In this scheme, the Baroque is what takes shape in the shadows; an about-face to the Renaissance and a preface to the Enlightenment.
In alignment with our essay on The New Vertigo, the Baroque is also epoché, suspension, up-in-the-air, a surface of the Floating World, and so it may be useful to think of it as being governed not so much by dialectics and argumentation than through narrative, contrivance, apparition and agglomeration. We are trapped in an immersive mystery-play staged for the benefit of the Great Theatre of the World; in Kraus’ Last Days of Mankind captured through a cracked, gilded écran.
The disdain for detail that Burkhardt thought of as characteristically Baroque is not unlike the noise produced by our own, intensely granular refluxes of information, reification and disinformation. There’s a natively misleading quality to the Baroque that registers not with the slickness of lies but with an almost televisual fuzz, riddled with insinuation.
The Baroque is a hairline fracture in modern historical world processes. It is thus a feature of the fold: less a Period than a Moment; a chimeric-atmospheric beast of epochs wrought from the forge—and through the forgery—of emergent and intercolliding properties, of missing but constitutively implicated pieces. Euripidean drama, Mennippean satire, Spenglerian historiography—maybe postmodernism, even—are all Baroque in this sense, or merit at least Baroque scrutiny.

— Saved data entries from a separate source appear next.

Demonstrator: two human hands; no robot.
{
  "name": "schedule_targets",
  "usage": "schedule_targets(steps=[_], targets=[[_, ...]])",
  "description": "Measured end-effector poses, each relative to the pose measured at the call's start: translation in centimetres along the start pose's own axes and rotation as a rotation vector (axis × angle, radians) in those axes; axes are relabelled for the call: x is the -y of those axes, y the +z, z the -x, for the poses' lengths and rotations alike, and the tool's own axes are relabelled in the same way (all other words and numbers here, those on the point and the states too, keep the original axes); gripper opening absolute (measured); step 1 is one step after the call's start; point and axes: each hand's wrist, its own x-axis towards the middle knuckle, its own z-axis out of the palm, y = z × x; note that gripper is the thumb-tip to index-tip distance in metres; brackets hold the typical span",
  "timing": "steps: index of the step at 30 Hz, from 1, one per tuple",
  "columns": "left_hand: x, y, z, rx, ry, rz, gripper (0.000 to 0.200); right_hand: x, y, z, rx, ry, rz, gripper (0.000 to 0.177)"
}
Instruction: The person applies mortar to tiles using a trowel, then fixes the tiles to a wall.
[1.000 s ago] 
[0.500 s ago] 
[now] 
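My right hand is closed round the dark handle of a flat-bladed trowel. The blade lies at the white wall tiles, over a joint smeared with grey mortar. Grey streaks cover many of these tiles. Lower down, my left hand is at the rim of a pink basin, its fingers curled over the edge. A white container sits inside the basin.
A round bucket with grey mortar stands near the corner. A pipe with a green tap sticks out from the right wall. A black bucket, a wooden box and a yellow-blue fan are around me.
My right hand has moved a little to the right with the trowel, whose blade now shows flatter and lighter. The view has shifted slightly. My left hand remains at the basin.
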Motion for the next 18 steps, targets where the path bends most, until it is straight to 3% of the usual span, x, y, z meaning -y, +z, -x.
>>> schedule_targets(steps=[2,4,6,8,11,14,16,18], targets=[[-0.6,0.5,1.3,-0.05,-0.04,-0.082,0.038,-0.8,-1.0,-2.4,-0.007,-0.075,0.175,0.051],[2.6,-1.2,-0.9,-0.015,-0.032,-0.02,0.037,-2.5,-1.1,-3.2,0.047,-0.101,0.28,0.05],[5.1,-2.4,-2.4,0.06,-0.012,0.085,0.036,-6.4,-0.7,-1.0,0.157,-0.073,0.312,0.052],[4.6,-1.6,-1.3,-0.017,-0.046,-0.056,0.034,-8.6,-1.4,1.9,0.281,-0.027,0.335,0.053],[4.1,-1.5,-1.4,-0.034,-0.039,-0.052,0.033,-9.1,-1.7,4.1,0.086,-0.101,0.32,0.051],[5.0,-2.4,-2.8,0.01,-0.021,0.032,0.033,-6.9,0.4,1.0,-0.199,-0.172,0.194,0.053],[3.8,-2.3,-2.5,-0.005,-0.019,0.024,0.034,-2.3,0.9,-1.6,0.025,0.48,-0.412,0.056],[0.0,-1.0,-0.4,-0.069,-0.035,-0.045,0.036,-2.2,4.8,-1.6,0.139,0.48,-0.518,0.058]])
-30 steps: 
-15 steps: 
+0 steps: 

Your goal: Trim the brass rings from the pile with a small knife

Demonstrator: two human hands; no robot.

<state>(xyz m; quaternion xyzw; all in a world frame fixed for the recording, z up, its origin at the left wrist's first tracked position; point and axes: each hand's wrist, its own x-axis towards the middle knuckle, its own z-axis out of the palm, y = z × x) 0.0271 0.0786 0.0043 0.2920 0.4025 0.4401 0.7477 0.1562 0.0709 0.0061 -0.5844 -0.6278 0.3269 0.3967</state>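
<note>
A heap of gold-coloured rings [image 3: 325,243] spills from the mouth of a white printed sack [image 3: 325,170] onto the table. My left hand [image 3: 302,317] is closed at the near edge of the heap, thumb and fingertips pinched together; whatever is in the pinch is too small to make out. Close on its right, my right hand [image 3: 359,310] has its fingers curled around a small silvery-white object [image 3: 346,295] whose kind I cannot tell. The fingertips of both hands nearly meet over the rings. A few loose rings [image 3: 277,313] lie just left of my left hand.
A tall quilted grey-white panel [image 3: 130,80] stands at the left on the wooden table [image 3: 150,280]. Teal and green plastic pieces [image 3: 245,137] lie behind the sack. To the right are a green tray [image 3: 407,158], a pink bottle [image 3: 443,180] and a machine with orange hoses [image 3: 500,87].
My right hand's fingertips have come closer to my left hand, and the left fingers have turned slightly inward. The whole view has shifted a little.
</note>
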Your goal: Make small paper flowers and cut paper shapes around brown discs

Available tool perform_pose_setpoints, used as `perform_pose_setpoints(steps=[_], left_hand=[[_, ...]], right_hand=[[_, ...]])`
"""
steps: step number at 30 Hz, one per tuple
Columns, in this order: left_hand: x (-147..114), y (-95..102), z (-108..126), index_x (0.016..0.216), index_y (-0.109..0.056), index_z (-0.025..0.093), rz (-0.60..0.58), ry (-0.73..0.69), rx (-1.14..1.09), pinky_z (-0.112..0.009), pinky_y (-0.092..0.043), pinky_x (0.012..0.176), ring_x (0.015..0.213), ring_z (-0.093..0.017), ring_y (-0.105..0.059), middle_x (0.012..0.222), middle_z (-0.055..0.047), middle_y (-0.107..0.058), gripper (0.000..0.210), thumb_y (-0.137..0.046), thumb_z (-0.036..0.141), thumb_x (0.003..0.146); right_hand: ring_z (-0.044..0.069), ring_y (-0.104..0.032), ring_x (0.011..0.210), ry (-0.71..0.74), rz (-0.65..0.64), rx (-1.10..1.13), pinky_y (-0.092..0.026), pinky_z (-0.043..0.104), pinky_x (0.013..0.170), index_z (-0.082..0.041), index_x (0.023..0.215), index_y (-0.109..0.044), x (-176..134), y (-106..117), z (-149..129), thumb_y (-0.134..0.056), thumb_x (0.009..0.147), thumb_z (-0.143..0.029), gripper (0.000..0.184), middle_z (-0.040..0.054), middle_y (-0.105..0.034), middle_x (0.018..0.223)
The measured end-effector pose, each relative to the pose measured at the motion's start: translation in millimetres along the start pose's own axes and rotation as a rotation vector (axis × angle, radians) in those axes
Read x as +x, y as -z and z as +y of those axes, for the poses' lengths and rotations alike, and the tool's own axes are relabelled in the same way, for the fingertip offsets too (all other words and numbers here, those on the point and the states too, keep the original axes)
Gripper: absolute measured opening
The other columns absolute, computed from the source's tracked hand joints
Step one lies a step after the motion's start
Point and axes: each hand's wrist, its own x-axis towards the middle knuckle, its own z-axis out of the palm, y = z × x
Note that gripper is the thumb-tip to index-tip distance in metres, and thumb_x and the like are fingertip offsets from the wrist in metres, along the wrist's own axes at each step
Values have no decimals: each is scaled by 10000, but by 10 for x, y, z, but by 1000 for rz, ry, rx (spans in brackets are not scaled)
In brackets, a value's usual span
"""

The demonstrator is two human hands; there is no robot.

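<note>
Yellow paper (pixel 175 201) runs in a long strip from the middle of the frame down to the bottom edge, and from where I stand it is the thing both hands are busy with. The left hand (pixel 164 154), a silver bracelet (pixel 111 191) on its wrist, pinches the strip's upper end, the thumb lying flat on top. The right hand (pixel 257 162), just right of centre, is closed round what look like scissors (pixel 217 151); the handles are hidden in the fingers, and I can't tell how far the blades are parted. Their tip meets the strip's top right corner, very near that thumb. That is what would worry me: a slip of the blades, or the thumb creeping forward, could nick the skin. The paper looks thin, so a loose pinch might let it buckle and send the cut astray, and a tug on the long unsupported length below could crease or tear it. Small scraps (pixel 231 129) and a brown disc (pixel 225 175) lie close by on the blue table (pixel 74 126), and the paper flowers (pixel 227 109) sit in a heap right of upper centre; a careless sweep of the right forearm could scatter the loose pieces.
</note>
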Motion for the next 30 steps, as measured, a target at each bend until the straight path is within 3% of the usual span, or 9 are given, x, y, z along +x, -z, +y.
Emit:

The Baroque is also visionary and apocalyptic—a mise en scène, or abyme, with a need for revelation via masking or unmasking as its telos—which may be why I found myself drawing connections between the Covidian moment, the pharmakos in plague-stricken Marsilia, and the mass hysteria events that swept through the seventeenth century at Aix en Provence (1611), Pendle (1612), Loudon (1634) and even Salem (1692), in the colonies.
But more on this tomorrow, whenever that may be.
Still from Ken Russell’s The Devils, 1971.
NOTES
This text was expanded, made more precise and supplemented by the ulterior “Hyperbaroque,” but it was part of the train of thought that led me to realise that our variety of Baroque experience was not like any of its subcategories—Rococo, Plateresque or Churrigueresque (aka Ultra Baroque)—but a new turn of the screw.
The fundamental differences are in emphasis, substance and scale: if the Baroque is movement (cfr Maravall), the Hyperbaroque is acceleration. And as we have witnessed, the escape velocity of movement is exposure to the exponential; which we’re ill-equipped to grasp, much less handle.
(Humankind cannot take very much reality, because our tolerance and hankering for hyperreality is bottomless).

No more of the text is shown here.